Recorded information |

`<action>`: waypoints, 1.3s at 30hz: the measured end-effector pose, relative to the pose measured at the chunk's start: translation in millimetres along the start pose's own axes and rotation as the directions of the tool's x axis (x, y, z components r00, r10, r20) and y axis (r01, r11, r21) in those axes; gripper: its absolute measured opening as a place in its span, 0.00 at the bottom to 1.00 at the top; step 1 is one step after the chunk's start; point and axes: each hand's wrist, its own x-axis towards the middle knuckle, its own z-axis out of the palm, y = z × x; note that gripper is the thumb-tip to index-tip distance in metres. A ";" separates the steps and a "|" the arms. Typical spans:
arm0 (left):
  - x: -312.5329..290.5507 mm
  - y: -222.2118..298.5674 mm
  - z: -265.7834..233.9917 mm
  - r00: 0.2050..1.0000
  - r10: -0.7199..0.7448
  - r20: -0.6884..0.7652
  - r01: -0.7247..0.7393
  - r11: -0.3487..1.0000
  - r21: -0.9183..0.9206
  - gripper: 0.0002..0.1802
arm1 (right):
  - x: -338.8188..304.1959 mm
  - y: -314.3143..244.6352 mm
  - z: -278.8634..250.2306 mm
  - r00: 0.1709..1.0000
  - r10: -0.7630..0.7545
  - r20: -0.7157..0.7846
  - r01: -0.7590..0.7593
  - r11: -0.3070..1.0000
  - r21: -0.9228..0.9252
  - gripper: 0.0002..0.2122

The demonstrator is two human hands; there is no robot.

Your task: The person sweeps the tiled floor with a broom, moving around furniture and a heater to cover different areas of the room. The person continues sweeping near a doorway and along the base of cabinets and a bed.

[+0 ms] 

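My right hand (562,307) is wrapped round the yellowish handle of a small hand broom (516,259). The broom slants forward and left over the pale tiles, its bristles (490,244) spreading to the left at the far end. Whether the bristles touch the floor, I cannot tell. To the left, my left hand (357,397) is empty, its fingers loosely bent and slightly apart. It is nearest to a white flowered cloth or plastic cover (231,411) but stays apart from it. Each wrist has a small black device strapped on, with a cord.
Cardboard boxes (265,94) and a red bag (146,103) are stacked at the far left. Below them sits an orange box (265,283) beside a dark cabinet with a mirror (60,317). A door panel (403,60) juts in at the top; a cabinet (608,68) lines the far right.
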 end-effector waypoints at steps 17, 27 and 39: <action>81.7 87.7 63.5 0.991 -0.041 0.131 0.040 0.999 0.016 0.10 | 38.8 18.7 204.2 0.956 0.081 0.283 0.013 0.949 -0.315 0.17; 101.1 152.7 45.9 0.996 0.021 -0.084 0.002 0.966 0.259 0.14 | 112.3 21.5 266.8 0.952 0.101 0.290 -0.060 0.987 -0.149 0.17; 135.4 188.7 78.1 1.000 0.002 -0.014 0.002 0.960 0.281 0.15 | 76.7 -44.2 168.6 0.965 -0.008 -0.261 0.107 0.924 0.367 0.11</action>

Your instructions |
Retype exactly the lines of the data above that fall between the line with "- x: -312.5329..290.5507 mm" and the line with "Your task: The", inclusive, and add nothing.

Response for this exercise |
  - x: -312.5329..290.5507 mm
  - y: -222.2118..298.5674 mm
  - z: -265.7834..233.9917 mm
  - r00: 0.2050..1.0000
  - r10: -0.7199..0.7448
  - r20: -0.6884..0.7652
  - r01: -0.7247..0.7393
  - r11: -0.3487..1.0000
  - r21: -0.9183..0.9206
  - gripper: 0.0002..0.1802
arm1 (right):
  - x: -338.8188..304.1959 mm
  - y: -314.3143..244.6352 mm
  - z: -278.8634..250.2306 mm
  - r00: 0.1709..1.0000
  - r10: -0.7630..0.7545
  - r20: -0.7157..0.7846
  - r01: -0.7590..0.7593
  - r11: -0.3070..1.0000
  - r21: -0.9228..0.9252
  - gripper: 0.0002..0.2122

The demonstrator is two human hands; there is no robot.

Your task: The person sweeps the tiled floor with a broom, moving around furniture and a heater to cover different areas of the room. The person continues sweeping near a doorway and along the base of cabinets and a bed.

The answer given is complete.